■ **INSTRUCTIONS FOR THE TASK**
The line containing "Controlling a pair", and every line after it to the end of the listing, should be repeated exactly; the pictures should not.

■ **DATA**
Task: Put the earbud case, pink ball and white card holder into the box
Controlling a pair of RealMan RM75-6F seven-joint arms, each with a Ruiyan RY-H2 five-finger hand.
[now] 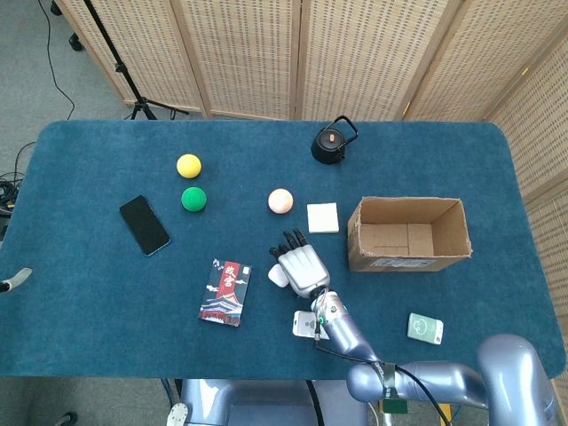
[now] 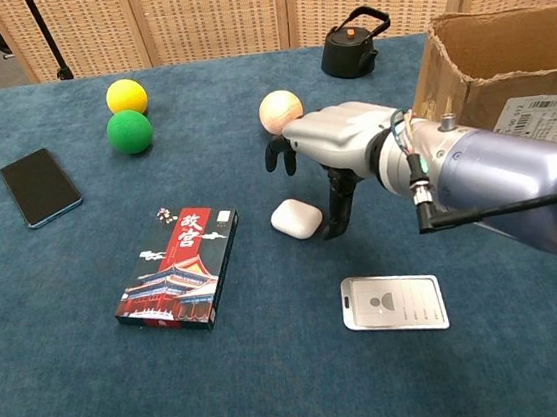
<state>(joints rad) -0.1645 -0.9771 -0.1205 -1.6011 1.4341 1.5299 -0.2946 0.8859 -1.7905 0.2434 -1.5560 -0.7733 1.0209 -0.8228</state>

■ **TASK SOLUTION**
Controlling a pair of RealMan RM75-6F seven-joint arms, each with a Ruiyan RY-H2 five-finger hand.
[now] 
[now] 
<state>(joints rad) -0.1645 -0.9771 -0.1205 -1.6011 1.4341 1.5299 -0.2946 0.8859 -1.7905 0.2434 -1.5560 -0.7733 1.0209 -0.8228</state>

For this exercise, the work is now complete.